Problem description: Copy every line of the following data that includes the string "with".

Given material below:

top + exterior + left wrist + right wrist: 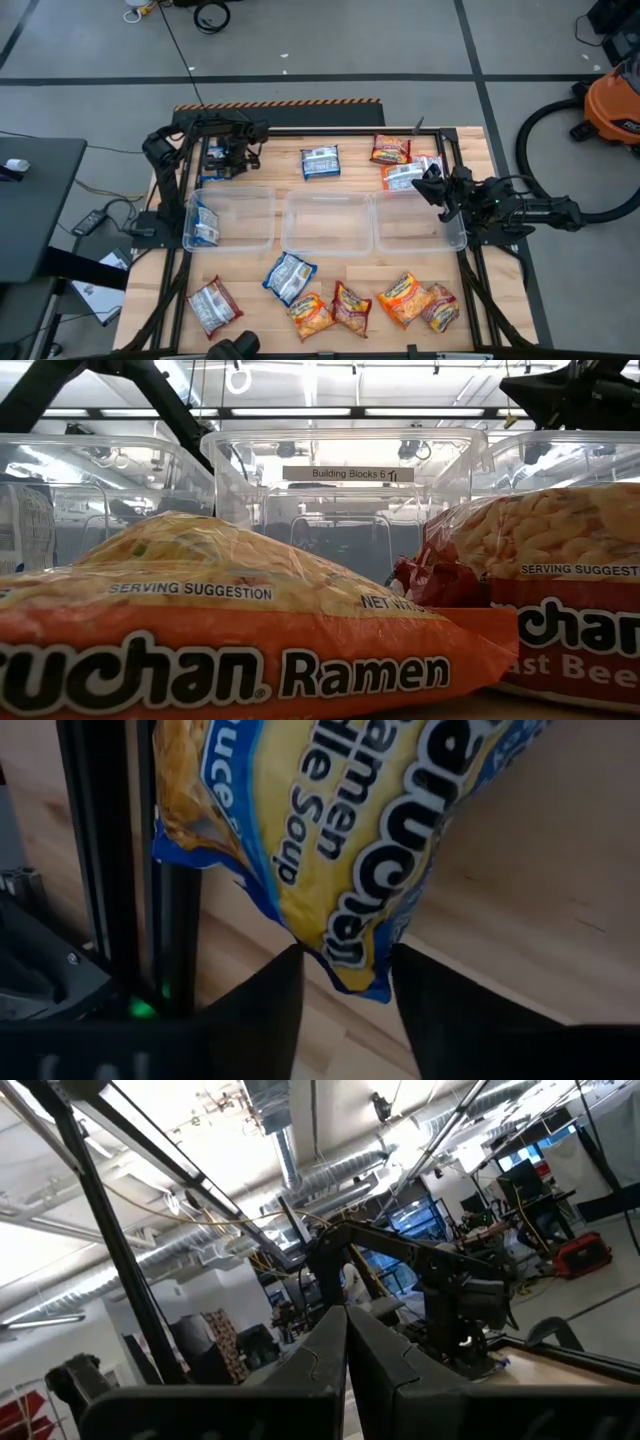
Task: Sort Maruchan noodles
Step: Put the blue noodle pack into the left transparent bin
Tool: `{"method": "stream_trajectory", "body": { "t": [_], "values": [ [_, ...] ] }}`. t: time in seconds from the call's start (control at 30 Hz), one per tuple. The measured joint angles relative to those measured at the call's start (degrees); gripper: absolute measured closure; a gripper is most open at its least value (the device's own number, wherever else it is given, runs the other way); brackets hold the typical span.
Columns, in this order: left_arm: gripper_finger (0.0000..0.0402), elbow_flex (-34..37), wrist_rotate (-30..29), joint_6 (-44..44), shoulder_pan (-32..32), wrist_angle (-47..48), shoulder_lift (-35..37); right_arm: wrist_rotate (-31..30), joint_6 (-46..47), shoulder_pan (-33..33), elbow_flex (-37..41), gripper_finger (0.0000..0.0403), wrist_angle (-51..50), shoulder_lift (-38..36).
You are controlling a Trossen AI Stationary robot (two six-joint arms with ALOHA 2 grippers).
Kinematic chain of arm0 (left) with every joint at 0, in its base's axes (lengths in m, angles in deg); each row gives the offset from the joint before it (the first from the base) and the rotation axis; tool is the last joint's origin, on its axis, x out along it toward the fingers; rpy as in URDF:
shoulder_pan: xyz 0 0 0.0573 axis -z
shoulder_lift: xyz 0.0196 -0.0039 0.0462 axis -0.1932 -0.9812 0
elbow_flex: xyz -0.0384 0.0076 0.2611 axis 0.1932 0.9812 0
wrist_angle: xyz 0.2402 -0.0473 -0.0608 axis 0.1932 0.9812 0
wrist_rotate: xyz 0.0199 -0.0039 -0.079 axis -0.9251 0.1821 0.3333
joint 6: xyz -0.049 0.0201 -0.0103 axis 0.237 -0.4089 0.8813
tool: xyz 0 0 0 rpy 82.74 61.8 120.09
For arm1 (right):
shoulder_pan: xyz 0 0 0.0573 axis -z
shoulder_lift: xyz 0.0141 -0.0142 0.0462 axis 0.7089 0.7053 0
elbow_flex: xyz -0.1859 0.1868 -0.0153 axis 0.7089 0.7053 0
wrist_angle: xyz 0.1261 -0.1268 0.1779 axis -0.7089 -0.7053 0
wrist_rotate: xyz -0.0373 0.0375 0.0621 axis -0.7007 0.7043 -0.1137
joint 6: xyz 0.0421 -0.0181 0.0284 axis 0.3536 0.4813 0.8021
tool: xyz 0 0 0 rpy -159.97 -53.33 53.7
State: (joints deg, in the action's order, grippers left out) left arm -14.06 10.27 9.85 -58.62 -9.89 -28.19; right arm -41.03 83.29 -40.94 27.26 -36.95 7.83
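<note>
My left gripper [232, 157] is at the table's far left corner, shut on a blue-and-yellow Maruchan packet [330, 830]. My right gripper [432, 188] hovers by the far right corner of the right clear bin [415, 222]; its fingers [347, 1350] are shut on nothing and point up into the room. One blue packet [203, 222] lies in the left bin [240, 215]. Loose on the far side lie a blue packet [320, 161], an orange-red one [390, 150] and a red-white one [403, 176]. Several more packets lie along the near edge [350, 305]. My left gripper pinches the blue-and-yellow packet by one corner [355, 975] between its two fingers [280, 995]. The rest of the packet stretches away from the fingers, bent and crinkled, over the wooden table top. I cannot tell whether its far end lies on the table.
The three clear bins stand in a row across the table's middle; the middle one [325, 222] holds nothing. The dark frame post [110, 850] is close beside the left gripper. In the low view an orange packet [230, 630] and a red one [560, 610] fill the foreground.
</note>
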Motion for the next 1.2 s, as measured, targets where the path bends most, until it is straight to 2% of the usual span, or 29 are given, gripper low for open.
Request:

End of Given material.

Completed task:
You are controlling a Trossen AI Stationary robot (two six-joint arms with ALOHA 2 grippers).
Kinematic chain of arm0 (left) with every joint at 0, in its base's axes (lengths in m, angles in deg); each row gives the offset from the joint before it (the first from the base) and the rotation axis; tool is the last joint's origin, on its axis, x out along it toward the fingers; rpy as in URDF:

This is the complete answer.